Pourquoi un WordPress piraté revient souvent après un simple nettoyage
WordPress est souvent le site principal d'une TPE ou d'une PME : demandes de devis, landing pages, paiement, formulaire de contact, espace client, recrutement ou documentation. Quand il est compromis, le sujet dépasse le CMS. Il faut vérifier les accès qui contrôlent le site, l'hébergement, les sauvegardes, le domaine et les comptes email associés.
Un nettoyage visuel peut masquer le problème sans le résoudre. Si un compte admin reste actif, si l'hébergement autorise encore l'écriture au mauvais endroit, si une extension vulnérable reste exposée, ou si la sauvegarde restaurée contient déjà la faille, le site peut être compromis à nouveau.
Signaux fréquents d'un WordPress compromis
- redirection vers un autre site, parfois seulement sur mobile ou depuis Google ;
- pages de spam SEO indexées, titres japonais, casino, faux produits ou pages inconnues ;
- alerte hébergeur, suspension, consommation CPU anormale ou emails envoyés depuis le serveur ;
- compte administrateur ajouté, mot de passe changé ou connexion depuis un pays inhabituel ;
- fichiers inconnus dans wp-content, uploads, thème, plugin ou racine du site ;
- formulaire qui ne délivre plus les demandes ou qui reçoit du trafic automatisé.
Ce qu'il faut fournir pour cadrer rapidement
- domaine du site et pages où le problème est visible ;
- symptômes observés et moment de découverte ;
- accès possibles : admin WordPress, hébergeur, SFTP/FTP, base de données, DNS ou Cloudflare ;
- dernière sauvegarde disponible et méthode de restauration ;
- données concernées : formulaires, commandes, comptes, paiements, devis ou fichiers clients.
Un accès temporaire ou une prise en main encadrée permet de vérifier les éléments utiles sans transformer la demande en dépannage informatique classique. La mission doit rester autorisée, limitée au périmètre validé et utile pour l'entreprise.
Ce qui est vérifié pendant l'analyse
- comptes administrateurs, MFA, sessions, emails de récupération et accès prestataires ;
- plugins, thèmes, versions, composants abandonnés et permissions trop larges ;
- fichiers récemment modifiés, scripts inconnus, tâches planifiées et dossiers publics ;
- hébergement, SFTP/FTP, base de données, sauvegardes et journaux utiles ;
- DNS, Cloudflare, origine serveur, TLS, redirections et réputation du domaine.
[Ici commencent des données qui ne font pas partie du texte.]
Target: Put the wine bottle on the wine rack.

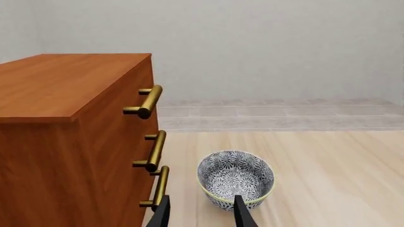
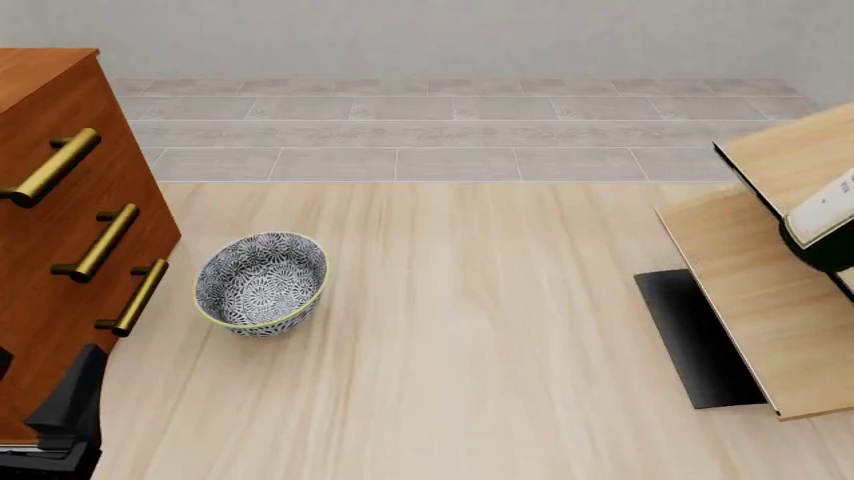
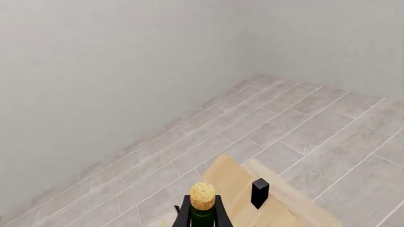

La sortie attendue doit être compréhensible côté dirigeant : une liste de risques classée, chaque point accompagné d'une preuve simple et de son impact. Les corrections peuvent ensuite être traitées séparément quand les accès et le périmètre sont validés.
FAQ
Faut-il restaurer une sauvegarde tout de suite ?
Pas sans vérifier les accès. Restaurer peut aider, mais si la cause reste ouverte, le site peut être réinfecté rapidement.
Est-ce adapté à un petit site vitrine ?
Oui si le site sert réellement l'activité : génération de prospects, données clients, paiement, image commerciale ou dépendance à l'hébergement. Un site personnel ou sans enjeu business n'est pas le bon périmètre.
Que reçoit l'entreprise après l'audit ?
Une liste classée de constats avec niveau d'impact et preuves simples. Pas de score global artificiel : l'objectif est de savoir quoi traiter en premier.